So i have this piece of code where i try to mutate an object by passing it as a reference to a function:
所以我有这段代码,我试图通过将一个对象传递给一个函数来改变它:
var c = { why: 'older' };
var d;
d = c;
//passing by reference
function changeGreeting(obj) {
obj.why = 'newer' ; // mutate
}
changeGreeting(d)
console.log(c);
console.log(d);
This mutates successfully and outputs as expected : No problems until so far..
这将成功地实现和预期的输出:到目前为止没有问题。
Then i have the evil twin code looks the same but does't behave:
然后我有邪恶的孪生代码看起来一样,但却没有行为:
var c = { why: 'older' };
var d;
d = c;
//passing by reference, i wish..
function changeGreeting(obj) {
obj = { why: 'newer' }; // trying to mutate..
}
changeGreeting(d)
console.log(c);
console.log(d);
I would expect this to work the same way but it doesn't(it fails to mutate). Looking for a good clear explanation why?
我希望它能以同样的方式工作,但它不会(它不会发生突变)。为什么要找一个清楚的解释?
3 个解决方案
#1
3
This code obj = { why: 'newer' };
does not mutate, it just assigns to a local variable obj
inside your function.
这个代码obj ={为什么:“更新”};它不会变异,它只是在你的函数中赋值给一个局部变量obj。
To mutate the object, you need to use property assignment.
要修改对象,需要使用属性赋值。
In other words, obj
points to some object (contains a reference to that object), so you can mutate it. By reassigning the value to other object, you are replacing that reference to original object with reference to your new object.
换句话说,obj指向某个对象(包含对该对象的引用),因此您可以修改它。通过将值重新分配给其他对象,您将使用对新对象的引用替换对原始对象的引用。
#2
2
Your function basically behaves as following
函数的基本行为如下
function changeGreeting(obj) {
var obj; // creates the local variable
obj = d; // assign the arguments (objects are passed by reference)
obj = { why: 'newer' }; // Creates new reference for local object
}
Because of the above behavior, the references for c
and d
are preserved and continue to point to the same memory location before the function call.
由于上述行为,c和d的引用被保留,并在函数调用之前继续指向相同的内存位置。
Edit
编辑
The first scenario behaves like the following
第一个场景如下所示
function changeGreeting(obj) {
var obj; // creates the local variable
obj = d; // assign the arguments (objects are passed by reference)
obj.why = 'newer'; // Updates local variable obj which has same reference as "d" and "c"
}
#3
1
When you do obj = { why: 'newer' };
You are modifying the function scoped variable obj
to a reference to a new object { why: 'newer' }
.
当你做obj ={为什么:'更新'};您正在将函数作用域的变量obj修改为对新对象{为什么:'更新'}的引用。
#1
3
This code obj = { why: 'newer' };
does not mutate, it just assigns to a local variable obj
inside your function.
这个代码obj ={为什么:“更新”};它不会变异,它只是在你的函数中赋值给一个局部变量obj。
To mutate the object, you need to use property assignment.
要修改对象,需要使用属性赋值。
In other words, obj
points to some object (contains a reference to that object), so you can mutate it. By reassigning the value to other object, you are replacing that reference to original object with reference to your new object.
换句话说,obj指向某个对象(包含对该对象的引用),因此您可以修改它。通过将值重新分配给其他对象,您将使用对新对象的引用替换对原始对象的引用。
#2
2
Your function basically behaves as following
函数的基本行为如下
function changeGreeting(obj) {
var obj; // creates the local variable
obj = d; // assign the arguments (objects are passed by reference)

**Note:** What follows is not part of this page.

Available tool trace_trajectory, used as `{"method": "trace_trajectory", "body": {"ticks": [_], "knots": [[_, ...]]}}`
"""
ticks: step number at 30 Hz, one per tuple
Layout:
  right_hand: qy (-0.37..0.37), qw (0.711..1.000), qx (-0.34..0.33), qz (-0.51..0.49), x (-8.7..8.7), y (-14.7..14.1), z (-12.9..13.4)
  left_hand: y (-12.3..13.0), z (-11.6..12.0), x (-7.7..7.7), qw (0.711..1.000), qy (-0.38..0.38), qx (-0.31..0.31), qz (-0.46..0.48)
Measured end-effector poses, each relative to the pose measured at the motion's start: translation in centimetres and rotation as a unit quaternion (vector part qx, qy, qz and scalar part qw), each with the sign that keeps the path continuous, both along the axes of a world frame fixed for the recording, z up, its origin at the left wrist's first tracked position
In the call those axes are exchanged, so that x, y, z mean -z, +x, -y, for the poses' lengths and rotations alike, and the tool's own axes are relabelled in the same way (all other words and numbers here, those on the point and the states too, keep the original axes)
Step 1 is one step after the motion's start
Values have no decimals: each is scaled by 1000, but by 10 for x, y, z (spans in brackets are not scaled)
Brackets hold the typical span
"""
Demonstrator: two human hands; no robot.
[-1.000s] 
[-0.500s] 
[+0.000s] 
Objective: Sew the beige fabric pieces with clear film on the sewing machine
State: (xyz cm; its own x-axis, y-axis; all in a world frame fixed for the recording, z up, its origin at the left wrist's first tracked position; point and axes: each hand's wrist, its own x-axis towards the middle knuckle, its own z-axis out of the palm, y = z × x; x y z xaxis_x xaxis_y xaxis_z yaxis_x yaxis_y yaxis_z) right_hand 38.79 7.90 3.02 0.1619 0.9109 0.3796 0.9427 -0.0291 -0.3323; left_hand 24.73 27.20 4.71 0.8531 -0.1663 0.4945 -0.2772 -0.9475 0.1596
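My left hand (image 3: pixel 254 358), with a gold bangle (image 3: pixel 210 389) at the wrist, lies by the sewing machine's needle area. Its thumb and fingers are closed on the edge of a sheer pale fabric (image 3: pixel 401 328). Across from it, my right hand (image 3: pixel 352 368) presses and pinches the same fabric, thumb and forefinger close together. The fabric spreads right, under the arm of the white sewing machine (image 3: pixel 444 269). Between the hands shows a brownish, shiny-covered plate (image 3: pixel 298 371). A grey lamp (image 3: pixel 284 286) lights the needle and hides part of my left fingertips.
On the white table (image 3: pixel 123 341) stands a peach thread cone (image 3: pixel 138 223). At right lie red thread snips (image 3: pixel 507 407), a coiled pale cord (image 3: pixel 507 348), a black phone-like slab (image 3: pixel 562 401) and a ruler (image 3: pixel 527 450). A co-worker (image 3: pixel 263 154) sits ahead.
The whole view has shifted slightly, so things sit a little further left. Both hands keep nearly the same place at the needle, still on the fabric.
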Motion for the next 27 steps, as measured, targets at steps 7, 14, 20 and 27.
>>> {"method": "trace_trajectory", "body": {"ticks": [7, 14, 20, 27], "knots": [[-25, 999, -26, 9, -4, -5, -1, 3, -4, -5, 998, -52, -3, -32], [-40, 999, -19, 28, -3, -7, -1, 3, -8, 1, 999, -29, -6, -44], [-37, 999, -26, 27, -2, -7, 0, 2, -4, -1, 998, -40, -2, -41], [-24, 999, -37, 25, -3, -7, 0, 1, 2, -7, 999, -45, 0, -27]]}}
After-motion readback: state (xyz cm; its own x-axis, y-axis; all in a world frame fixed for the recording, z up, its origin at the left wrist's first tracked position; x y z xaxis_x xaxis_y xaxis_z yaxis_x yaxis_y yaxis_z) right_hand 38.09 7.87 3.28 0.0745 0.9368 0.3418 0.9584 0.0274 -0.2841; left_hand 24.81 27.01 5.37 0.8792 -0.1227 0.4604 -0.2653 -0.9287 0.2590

obj = { why: 'newer' }; // Creates new reference for local object
}
Because of the above behavior, the references for c
and d
are preserved and continue to point to the same memory location before the function call.
由于上述行为,c和d的引用被保留,并在函数调用之前继续指向相同的内存位置。
Edit
编辑
The first scenario behaves like the following
第一个场景如下所示
function changeGreeting(obj) {
var obj; // creates the local variable
obj = d; // assign the arguments (objects are passed by reference)
obj.why = 'newer'; // Updates local variable obj which has same reference as "d" and "c"
}
#3
1
When you do obj = { why: 'newer' };
You are modifying the function scoped variable obj
to a reference to a new object { why: 'newer' }
.
当你做obj ={为什么:'更新'};您正在将函数作用域的变量obj修改为对新对象{为什么:'更新'}的引用。